> > Tumore alla prostata, al via campagna Men's pro con la nazionale di Rugby

Tumore alla prostata, al via campagna Men's pro con la nazionale di Rugby

Milano, (askanews) – La speranza di vita dei pazienti con tumore alla prostata, fino a pochi anni fa, era di sei mesi. Oggi si avvia a superare i cinque anni, grazie alla diagnosi precoce, ai progressi diagnostici e terapeutici e al lavoro che coinvolge pazienti, caregiver e clinici. Per far conoscere l’importanza di questo gioco di squadra Pfizer ha promosso, in collaborazione con Europa Uomo e la Federazione italiana di Rugby, la campagna di comunicazione e informazione “Men’s pro”. Obiettivo: sensibilizzare il grande pubblico e aiutare i pazienti a superare il senso di isolamento legati a questa patologia.

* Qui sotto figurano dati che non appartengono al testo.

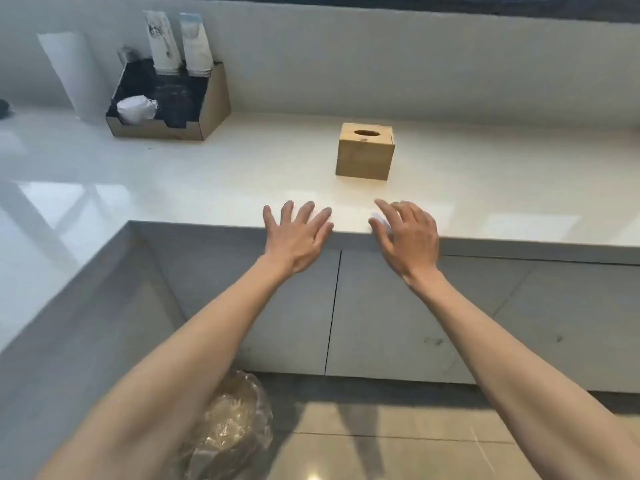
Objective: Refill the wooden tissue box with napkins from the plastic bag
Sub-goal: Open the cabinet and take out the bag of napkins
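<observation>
Now: both hands open at the counter edge, wooden box ahead

Both forearms stretch forward from the bottom of the view. The left hand [298,237] lies palm down with its fingers spread wide and straight, the fingertips over the front lip of the white counter [207,174]; it holds nothing. The right hand [407,237] sits beside it, apart from it, with its fingers loosely bent over the same lip. A small pale patch shows under its forefinger, and I cannot tell what it is.

The wooden tissue box [365,152] stands upright on the counter beyond the hands, well apart from both, with the oval slot in its top facing up. The plastic bag [235,424] lies crumpled on the tiled floor [415,452], below the left forearm and in front of the grey cabinet doors [398,323].

At the back left of the counter, against the wall, stands a cardboard organiser [173,109] with two wrapped stacks upright at its rear and a crumpled white lump in a front compartment.
</observation>
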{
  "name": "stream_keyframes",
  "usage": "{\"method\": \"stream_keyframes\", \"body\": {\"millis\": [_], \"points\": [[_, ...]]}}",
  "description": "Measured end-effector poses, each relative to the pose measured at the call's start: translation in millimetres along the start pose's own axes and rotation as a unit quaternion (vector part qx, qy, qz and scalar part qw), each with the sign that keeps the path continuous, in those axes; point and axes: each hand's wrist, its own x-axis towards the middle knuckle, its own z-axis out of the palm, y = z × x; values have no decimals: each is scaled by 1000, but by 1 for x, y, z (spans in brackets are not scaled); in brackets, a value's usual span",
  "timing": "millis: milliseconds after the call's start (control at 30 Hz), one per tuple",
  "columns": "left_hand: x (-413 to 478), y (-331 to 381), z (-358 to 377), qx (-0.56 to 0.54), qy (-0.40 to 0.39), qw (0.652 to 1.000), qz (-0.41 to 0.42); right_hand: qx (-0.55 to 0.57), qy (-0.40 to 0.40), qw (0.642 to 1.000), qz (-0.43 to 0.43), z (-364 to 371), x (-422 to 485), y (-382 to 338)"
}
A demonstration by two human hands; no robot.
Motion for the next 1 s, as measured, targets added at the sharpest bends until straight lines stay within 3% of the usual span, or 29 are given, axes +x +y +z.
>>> {"method": "stream_keyframes", "body": {"millis": [133, 267, 500, 533, 633, 667, 900, 1000], "points": [[1, -11, 32, 87, 135, 986, 42, -4, 53, 999, -11, 27, -22, 12], [3, -17, 45, 126, 204, 969, 58, -34, 52, 996, -62, 32, -23, 24], [1, -11, 41, 109, 169, 979, 45, -30, -23, 998, -39, 20, -23, 14], [1, -11, 41, 108, 172, 978, 47, -10, 0, 1000, -25, 18, -28, 10], [3, -10, 41, 103, 163, 980, 44, 10, 173, 985, -27, 28, -67, -15], [3, -10, 40, 100, 156, 982, 40, 7, 183, 982, -35, 36, -83, -23], [2, -8, 36, 96, 133, 986, 37, -26, -53, 998, 21, 64, -94, -35], [1, -4, 33, 87, 110, 990, 20, 23, -107, 993, 32, 56, -96, -39]]}}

Ma come viene trattato oggi il tumore alla prostata? “Le opzioni sono molteplici e si differenziano In base allo stadio della malattia – spiega Alberto Briganti, professore ordinario di urologia all’Università San Raffaele di Milano – Diverse opzioni se la malattia non è metastatica, diverse se la malattia è metastatica ma spesso queste opzioni vengono combinate, cioè si utilizzano farmaci e strategie terapeutiche insieme al fine di migliorare la sopravvivenza e la prognosi a lungo termine dei nostri pazienti. Ma più che parlare di trattamento nel tumore della prostata bisogna parlare di diagnosi precoce, della possibilità attraverso il famoso esame del sangue che si chiama PSA e una valutazione urologica specialistica mirata, a cercare i primi segni di malattia e quindi ad avere dei tassi eventuali di sopravvivenza a lungo termine estremamente elevati perché la malattia prostatica ha eccellenti tassi di guarigione se presa in tempo”.

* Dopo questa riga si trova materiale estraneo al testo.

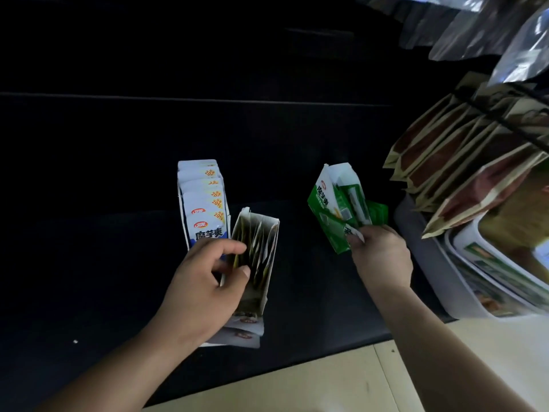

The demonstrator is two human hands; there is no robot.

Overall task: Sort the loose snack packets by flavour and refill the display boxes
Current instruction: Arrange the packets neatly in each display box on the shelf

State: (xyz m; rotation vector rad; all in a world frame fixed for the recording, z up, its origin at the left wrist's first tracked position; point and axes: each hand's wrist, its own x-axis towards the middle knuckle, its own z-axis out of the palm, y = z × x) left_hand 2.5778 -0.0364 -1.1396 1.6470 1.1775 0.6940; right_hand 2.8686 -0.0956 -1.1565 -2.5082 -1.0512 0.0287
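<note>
Three display boxes stand on a dark surface. The blue-and-white box (202, 200) on the left is packed with blue-white packets. Beside it the middle box (269, 248) holds yellow-green packets standing on edge. My left hand (205, 283) reaches into this middle box, with thumb and fingers curled round the packets at its near end. To the right, the green box (329, 209) tilts off the surface, and my right hand (381, 257) grips its near lower corner. Green packets (377, 212) stick out of its right side.
A rack of brown-and-gold pouches (463, 162) hangs at the right, with silver foil bags (487, 28) above. Below the pouches sit white tubs with printed lids (502, 272). A few flat packets (240, 334) lie under my left wrist. Pale floor (326, 382) shows at the bottom.
</note>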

Oggi più del 60 per cento dei pazienti riesce a sconfiggere il carcinoma prostatico. Per Sergio Bracarda, presidente della Società italiana di Uro-Oncologia, “Il tumore alla prostata metastatico è sempre più curabile ma dobbiamo distinguere tra varie tipologie di questo setting: quelli che si presentano con malattia metastatica alla diagnosi, stiamo parlando del 7-10% di pazienti in cui l’evoluzione di trattamento hanno portato a significative incrementi della sopravvivenza; quelli che sviluppano una malattia metastatica dopo un trattamento curativo iniziale e con tempi molto più lunghi dove la malattia è meno aggressiva e dove spalmiamo risorse terapeutiche diverse e anche innovative legate alle profonde conoscenze biologiche che abbiamo raggiunto nel corso degli ultimi anni , in un’ottica di cronicizzazione della malattia che sta portando la speranza di vita di questi pazienti anche intorno ai 5 anni, probabilmente anche oltre”.

Le tecniche di cura “nella maggior parte dei casi” sono sempre meno invasive. “Stiamo parlando soprattutto – prosegue l’esperto – di terapie ormonali ma sarebbe meglio chiamarle anti ormonali di ultima generazione, associate o meno alla chemioterapia, a farmaci specifici che riconoscono alcune peculiarità biologiche della malattia come la presenza di difetti di geni come il BRCA e quindi inibitori di Parp a tecniche di tipo radio metabolico che riconoscono un meccanismo selettivo legato alla presenza molto diffusa di bersagli che consentono un approccio che oltretutto non interferisce con i meccanismi di resistenza sviluppati da trattamenti precedenti

Per informare caregiver e pazienti e aiutarli a gestire la malattia, la campagna Men’s pro mette a disposizione un sito e una serie di video sui temi legati al corretto percorso terapeutico assistenziale del paziente.